Douglas Tompkins, milliardaire reconverti en activiste de l'écologie, embrasse du regard les marais du nord-est argentin, théâtre d'une guerre avec les agriculteurs locaux: «on voit à quel point ces terres ont été abîmées», lâche-t-il.

C'est le regard d'un homme qui a beaucoup survolé ces marais d'«Ibera» («l'eau-qui-brille» en guarani), vaste réseau d'étangs s'étendant sur 25 000 km2 au coeur de la province de Corrientes, aux confins du Paraguay et du Brésil, deuxième zone humide du continent après le Pantanal brésilien.

«Cela m'a permis d'avoir une vision globale», dit ce New-yorkais secret, qui ne donne que de très rares interviews, alors que s'affairent autour de lui biologistes, pilotes, logisticiens, sous l'oeil indifférent de quelques autruches.

Fondateur des marques de vêtements North Face et, surtout, Esprit (1 milliard de dollars de chiffre d'affaires en 1986), «Doug», comme l'appelle son équipe, se consacre depuis bientôt vingt ans à la protection de l'environnement.

Oeil vif et cheveux blancs, ce sportif de petite taille, né en 1943, a eu le déclic en lisant le philosophe norvégien Arne Naess, père de la «Deep Ecology» ou «Ecologie profonde».

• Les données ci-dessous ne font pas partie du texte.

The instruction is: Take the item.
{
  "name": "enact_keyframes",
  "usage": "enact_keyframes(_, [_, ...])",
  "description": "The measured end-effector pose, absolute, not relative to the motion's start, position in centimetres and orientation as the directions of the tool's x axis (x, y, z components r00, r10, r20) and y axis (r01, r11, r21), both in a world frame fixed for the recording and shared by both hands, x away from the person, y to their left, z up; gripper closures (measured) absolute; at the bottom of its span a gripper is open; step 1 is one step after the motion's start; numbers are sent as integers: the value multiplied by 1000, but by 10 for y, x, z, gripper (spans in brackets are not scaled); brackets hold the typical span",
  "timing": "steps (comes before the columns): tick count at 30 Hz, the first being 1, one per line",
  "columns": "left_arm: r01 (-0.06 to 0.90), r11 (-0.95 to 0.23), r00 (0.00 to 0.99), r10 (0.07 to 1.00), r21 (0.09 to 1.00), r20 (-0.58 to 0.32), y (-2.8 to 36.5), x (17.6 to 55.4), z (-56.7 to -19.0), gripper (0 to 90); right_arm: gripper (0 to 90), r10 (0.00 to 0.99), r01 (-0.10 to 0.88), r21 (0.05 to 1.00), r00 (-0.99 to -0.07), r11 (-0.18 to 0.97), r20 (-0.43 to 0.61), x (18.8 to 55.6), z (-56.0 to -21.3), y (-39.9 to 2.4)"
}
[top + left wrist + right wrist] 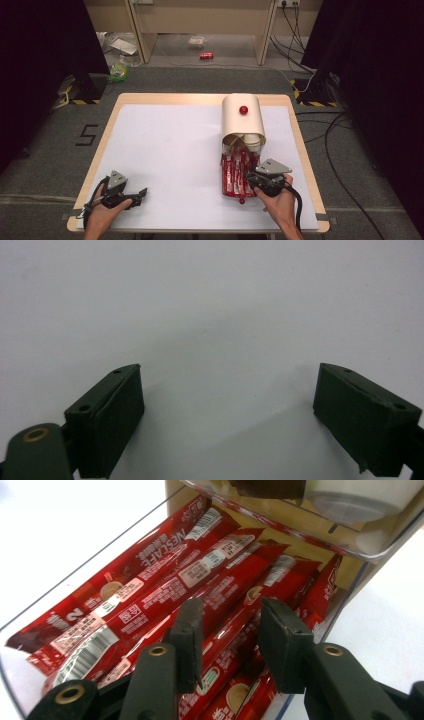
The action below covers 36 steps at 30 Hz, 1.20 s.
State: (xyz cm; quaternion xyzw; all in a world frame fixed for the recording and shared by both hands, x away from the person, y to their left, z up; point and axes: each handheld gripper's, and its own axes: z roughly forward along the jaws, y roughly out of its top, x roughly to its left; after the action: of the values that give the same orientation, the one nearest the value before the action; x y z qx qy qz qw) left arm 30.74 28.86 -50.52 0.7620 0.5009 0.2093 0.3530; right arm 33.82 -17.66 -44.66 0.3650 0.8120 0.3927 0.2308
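Observation:
A cream box [243, 122] with a rounded top and a red knob stands at the right of the white mat. Its clear lower drawer [223, 192] is pulled out toward me and holds several red Nescafe sachets [234, 175] [165, 575] lying lengthwise. My right gripper [250, 178] [230, 617] reaches into the drawer from its right side. Its jaws stand apart astride one sachet [227, 630]; I cannot tell whether the pads press on it. My left gripper [141, 193] [230, 385] rests near the front left of the mat, open, with bare mat between its fingers.
Above the sachets a second clear drawer [350, 550] sits partly out, holding white pots [360, 497]. The mat [170, 150] covers a wooden table [300, 145]. Cables, a red can [206, 56] and litter lie on the floor beyond.

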Motion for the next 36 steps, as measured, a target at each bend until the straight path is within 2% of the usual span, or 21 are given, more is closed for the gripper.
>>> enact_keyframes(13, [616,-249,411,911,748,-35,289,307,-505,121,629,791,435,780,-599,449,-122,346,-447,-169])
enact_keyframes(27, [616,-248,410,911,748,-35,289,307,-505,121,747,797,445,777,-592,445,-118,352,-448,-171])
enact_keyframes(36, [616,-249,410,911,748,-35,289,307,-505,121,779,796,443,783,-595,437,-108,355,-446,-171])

«C'est l'idée que l'homme fait partie d'un système, qu'il doit apprendre à partager cette planète avec les autres créatures qui la composent», dit-il dans le salon de son estancia «Rincon del Socorro».

Depuis, il rachète coup sur coup des fermes d'élevage et les démantèle: il retire le bétail pour que repoussent les forêts primitives et que les cerfs menacés d'extinction retrouvent leur habitat naturel.

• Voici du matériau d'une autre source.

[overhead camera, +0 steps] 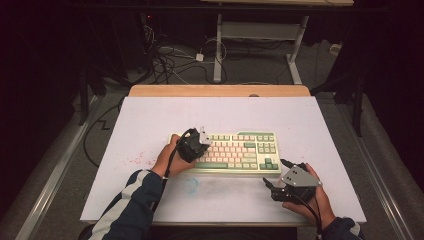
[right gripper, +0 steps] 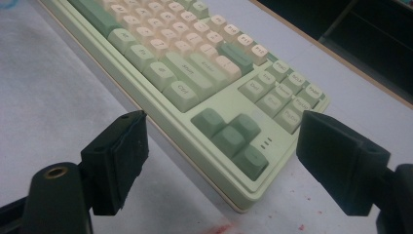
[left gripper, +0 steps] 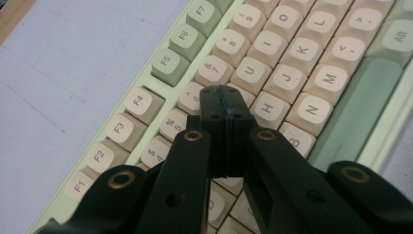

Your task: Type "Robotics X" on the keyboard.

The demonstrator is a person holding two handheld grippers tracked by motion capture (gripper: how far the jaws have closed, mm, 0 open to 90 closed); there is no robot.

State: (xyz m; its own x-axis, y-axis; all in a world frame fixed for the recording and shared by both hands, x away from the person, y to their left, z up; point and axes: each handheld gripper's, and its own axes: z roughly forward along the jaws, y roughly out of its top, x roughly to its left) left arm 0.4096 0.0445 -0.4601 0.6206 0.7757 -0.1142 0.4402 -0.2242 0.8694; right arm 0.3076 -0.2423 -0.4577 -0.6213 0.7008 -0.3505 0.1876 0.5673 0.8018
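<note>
A pale green keyboard (overhead camera: 235, 150) with cream and green keys lies in the middle of the white table cover. My left gripper (overhead camera: 200, 147) hangs over its left half, held in a hand. In the left gripper view the jaws (left gripper: 225, 95) are shut with nothing between them, tips over the keys beside the 6 key (left gripper: 191, 99) and the H key (left gripper: 269, 108); whether they touch a key I cannot tell. My right gripper (overhead camera: 276, 173) rests near the keyboard's front right corner. Its pads (right gripper: 122, 146) stand wide open on either side of the arrow keys (right gripper: 231, 136), holding nothing.
The white cover (overhead camera: 150, 120) has red specks (overhead camera: 137, 160) at the left and a blue smear (overhead camera: 191, 185) in front of the keyboard. A wooden table edge (overhead camera: 220, 90) runs along the back. Cables (overhead camera: 165, 60) and a desk frame (overhead camera: 218, 45) stand on the floor beyond.
</note>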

Il réintroduit des espèces -- le cerf des marais, le fourmilier et bientôt le «Yaguareté», félin disparu de cette région depuis des décennies.

Douglas Tompkins veut convaincre les autorités de faire de cet écosystème tropical extrêmement riche -- et de ses 139 000 hectares acquis tout autour des marais en 1998 -- un parc national de 1,3 million d'hectares. Il se donne vingt ans pour y parvenir.

Avec sa femme, Kristine, ancienne responsable d'une autre marque à succès: Patagonia, il a déjà fait don de centaines de milliers d'hectares protégés dans le sud du Chili et de l'Argentine.

Mais, dans ces marais, c'est une guerre d'usure qui s'annonce.

«La jurisprudence argentine protégeant l'eau est très solide», se félicite Sofia Heinonen, 41 ans, qui dirige le Projet Ibera depuis la même estancia de Douglas Tompkins. «Nous avons gagné sept procès».

Sur sa table, des paquets des tracts invitent à manifester à cheval pour fêter une dernière victoire devant la Cour suprême.

L'équipe de Tompkins multiplie les procès contre les cultivateurs de riz, accusés de polluer l'eau des marais avec leurs engrais chimiques.

Les agriculteurs locaux, moteur de l'économie de la province, ne voient pas pourquoi cet étranger viendrait leur dicter leur conduite.

«Nous ne croyons pas à l'histoire du milliardaire philanthrope: Tompkins est le masque du pouvoir de l'argent, des puissants de ce monde qui veulent s'approprier les ressources naturelles de l'Amérique latine», dit Mabel Moulin, porte-parole de la «Fondation Ibera Patrimoine des Correntinos».

Des estancieros affichent les drapeaux (verts) de cette organisation à l'entrée de leurs propriétés. Mme Moulin assure que des gens humbles sont chassés des terres rachetées par Douglas Tompkins. «Avant le fourmilier ou les cerfs, nous défendons les gens», dit-elle.

Tompkins, qui vient d'entamer sa matinée par une partie d'escrime, sait que dans sa lutte la retraite est aussi décisive que la fente. «Il faut savoir de quel côté souffle le vent, dit-il. Parfois, on sait que ce n'est pas le moment de présenter un projet».